Just weeks before the 1932 general election, Roosevelt laid out a plan for
mandated state unemployment insurance nationwide along with social welfare.
Even then, he insisted on remaining what we now call a fiscal conservative.
"Obviously he had not faced up to the magnitude of expenditure that his
program would involve," Freidel recounts. "Obviously too, he had not in the
slightest accepted the views of those who felt that the way out of the
Depression was large-scale public spending and deficit financing."
Six days later, on October 19, FDR delivered a speech in Pittsburgh that
blasted the federal budget for its "reckless and extravagant" spending. He
pledged "to reduce the cost of current federal government operations by 25
percent." And he proclaimed: "I regard reduction in federal spending as one
of the most important issues of this campaign." If he'd stuck to such
positions, the New Deal would never have happened.

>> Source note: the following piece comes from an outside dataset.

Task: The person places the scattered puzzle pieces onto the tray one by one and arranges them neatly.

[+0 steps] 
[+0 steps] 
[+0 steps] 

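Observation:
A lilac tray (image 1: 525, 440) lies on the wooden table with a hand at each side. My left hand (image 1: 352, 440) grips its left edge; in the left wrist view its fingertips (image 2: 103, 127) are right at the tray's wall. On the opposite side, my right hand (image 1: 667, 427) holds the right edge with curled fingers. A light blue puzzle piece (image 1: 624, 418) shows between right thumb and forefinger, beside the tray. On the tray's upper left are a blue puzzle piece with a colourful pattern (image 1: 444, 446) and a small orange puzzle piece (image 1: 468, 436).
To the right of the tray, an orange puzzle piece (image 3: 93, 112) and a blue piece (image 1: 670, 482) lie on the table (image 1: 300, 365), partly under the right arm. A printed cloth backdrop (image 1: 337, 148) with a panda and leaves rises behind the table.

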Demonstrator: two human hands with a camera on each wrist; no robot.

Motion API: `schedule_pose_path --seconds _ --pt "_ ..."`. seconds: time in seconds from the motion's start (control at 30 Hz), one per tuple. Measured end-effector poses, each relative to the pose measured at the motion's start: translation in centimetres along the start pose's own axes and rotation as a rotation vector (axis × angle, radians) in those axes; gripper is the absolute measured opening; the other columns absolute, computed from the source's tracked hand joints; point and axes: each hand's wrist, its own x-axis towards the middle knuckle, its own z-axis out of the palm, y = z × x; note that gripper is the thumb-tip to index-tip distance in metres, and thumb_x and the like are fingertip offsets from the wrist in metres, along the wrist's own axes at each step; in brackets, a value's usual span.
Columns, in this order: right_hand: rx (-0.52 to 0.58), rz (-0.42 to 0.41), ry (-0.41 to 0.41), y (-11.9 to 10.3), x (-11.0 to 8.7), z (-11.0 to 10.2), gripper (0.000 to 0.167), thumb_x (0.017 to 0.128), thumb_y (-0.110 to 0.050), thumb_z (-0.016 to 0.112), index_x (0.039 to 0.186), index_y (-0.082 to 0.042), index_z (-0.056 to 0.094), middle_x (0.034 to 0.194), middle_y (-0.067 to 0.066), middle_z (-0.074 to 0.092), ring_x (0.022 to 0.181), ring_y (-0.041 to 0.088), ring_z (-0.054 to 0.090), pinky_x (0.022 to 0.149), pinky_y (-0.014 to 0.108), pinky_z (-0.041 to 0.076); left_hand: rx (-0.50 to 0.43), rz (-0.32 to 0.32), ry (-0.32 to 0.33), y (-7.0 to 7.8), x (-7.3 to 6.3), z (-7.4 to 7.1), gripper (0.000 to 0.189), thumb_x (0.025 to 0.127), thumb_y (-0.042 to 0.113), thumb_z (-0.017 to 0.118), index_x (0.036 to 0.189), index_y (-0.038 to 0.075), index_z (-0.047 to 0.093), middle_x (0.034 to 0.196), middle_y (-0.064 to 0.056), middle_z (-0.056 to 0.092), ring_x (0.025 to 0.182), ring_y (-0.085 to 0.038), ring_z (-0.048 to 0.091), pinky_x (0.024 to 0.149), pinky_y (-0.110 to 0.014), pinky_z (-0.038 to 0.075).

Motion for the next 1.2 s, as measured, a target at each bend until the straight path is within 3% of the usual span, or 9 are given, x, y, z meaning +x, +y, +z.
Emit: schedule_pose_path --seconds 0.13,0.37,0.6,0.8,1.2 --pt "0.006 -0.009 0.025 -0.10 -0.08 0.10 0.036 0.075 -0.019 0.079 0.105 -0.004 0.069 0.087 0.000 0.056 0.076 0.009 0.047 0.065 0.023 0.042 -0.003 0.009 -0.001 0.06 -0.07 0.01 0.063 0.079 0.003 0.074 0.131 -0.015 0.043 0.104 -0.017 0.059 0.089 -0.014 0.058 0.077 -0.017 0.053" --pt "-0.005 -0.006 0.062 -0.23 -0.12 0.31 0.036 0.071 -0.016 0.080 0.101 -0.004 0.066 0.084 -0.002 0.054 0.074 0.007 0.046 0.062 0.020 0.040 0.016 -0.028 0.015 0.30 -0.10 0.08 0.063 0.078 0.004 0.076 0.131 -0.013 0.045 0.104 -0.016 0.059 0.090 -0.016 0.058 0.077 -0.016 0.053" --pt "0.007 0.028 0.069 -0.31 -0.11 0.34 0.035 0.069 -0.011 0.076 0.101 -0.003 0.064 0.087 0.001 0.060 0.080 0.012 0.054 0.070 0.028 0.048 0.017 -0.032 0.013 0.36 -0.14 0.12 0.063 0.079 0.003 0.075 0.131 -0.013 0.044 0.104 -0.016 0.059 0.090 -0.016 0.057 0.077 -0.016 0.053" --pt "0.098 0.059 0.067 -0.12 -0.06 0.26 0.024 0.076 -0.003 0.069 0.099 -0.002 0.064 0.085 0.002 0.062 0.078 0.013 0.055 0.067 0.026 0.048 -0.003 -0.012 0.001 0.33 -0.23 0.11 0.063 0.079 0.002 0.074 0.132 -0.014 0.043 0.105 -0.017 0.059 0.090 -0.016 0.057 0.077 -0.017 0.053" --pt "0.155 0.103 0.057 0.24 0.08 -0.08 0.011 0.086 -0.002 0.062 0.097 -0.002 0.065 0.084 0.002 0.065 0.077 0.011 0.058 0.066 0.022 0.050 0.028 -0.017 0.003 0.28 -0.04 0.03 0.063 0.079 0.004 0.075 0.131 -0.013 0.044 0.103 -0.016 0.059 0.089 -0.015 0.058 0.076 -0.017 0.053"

As the fall campaign came to a close, the Nation magazine lamented that
"neither of the two great parties, in the midst of the worst depression in
our history, has had the intelligence or courage to propose a single
fundamental measure that might conceivably put us on the road to recovery."
Looking back on the 1932 campaign, Freidel was to comment: "Indeed, in many
respects, for all the clash and clamor, Roosevelt and President Hoover had
not differed greatly from each other."
The Socialist Party's Norman Thomas, running for president again that year,
had a strong basis for his critique of both major-party candidates in 1932.
But in later elections, when Thomas ran yet again, many former supporters
found enough to admire in FDR's presidency to switch over and support the
incumbent for re-election.
"The Roosevelt reforms went far beyond previous legislation," historian
Howard Zinn has written. Those reforms were not only a response to a crisis
in the system. They also met a need "to head off the alarming growth of
spontaneous rebellion in the early years of the Roosevelt administration --
organization of tenants and the unemployed, movements of self-help, general
strikes in several cities."
Major progressive successes under the New Deal happened in sync with stellar
achievements in grassroots organizing. So, in Zinn's words, "Where organized
labor was strong, Roosevelt moved to make some concessions to working
people." The New Deal was not all it could have been, no doubt, but to a
large extent it was a stupendous result of historic synergies -- made
possible by massive pressure from the grassroots and a president often
willing to respond in the affirmative.
* * * * * * * * * * * * * * *
Support of a candidate does not -- or at least should not -- mean silence
about disagreement. There shouldn't be any abatement of advocacy for
progressive positions, whether opposition to nuclear power plants,
insistence on complete withdrawal of the U.S. military and mercenaries from
Iraq, or activism for a universal single-payer healthcare system.
For good reasons, Obama doesn't say "I am the one we've been waiting for."
He says in speech after speech: "We are the ones we've been waiting for."
Whether that ends up being largely rhetoric or profoundly real depends not
on him nearly so much as on us.
A crucial task between now and November is to get Obama elected as president
while shifting the congressional mix toward a progressive majority. Next
year will bring the imperative of organizing to exert powerful pressure from
the base for progressive change.
At a recent caucus in California's 6th congressional district, I was elected
as an Obama delegate to the Democratic National Convention. It's clear to me
that Obama is now the best choice among those with a chance to become the
next president.
Barack Obama has the potential to become as great a president as Franklin
Roosevelt -- while social and political movements in the United States have
the potential to become as great as those that made the New Deal possible. I
seriously doubt that Hillary Clinton has such potential. And John McCain
offers only more of the kind of horrific presidency that the world has
endured for the last 87 months.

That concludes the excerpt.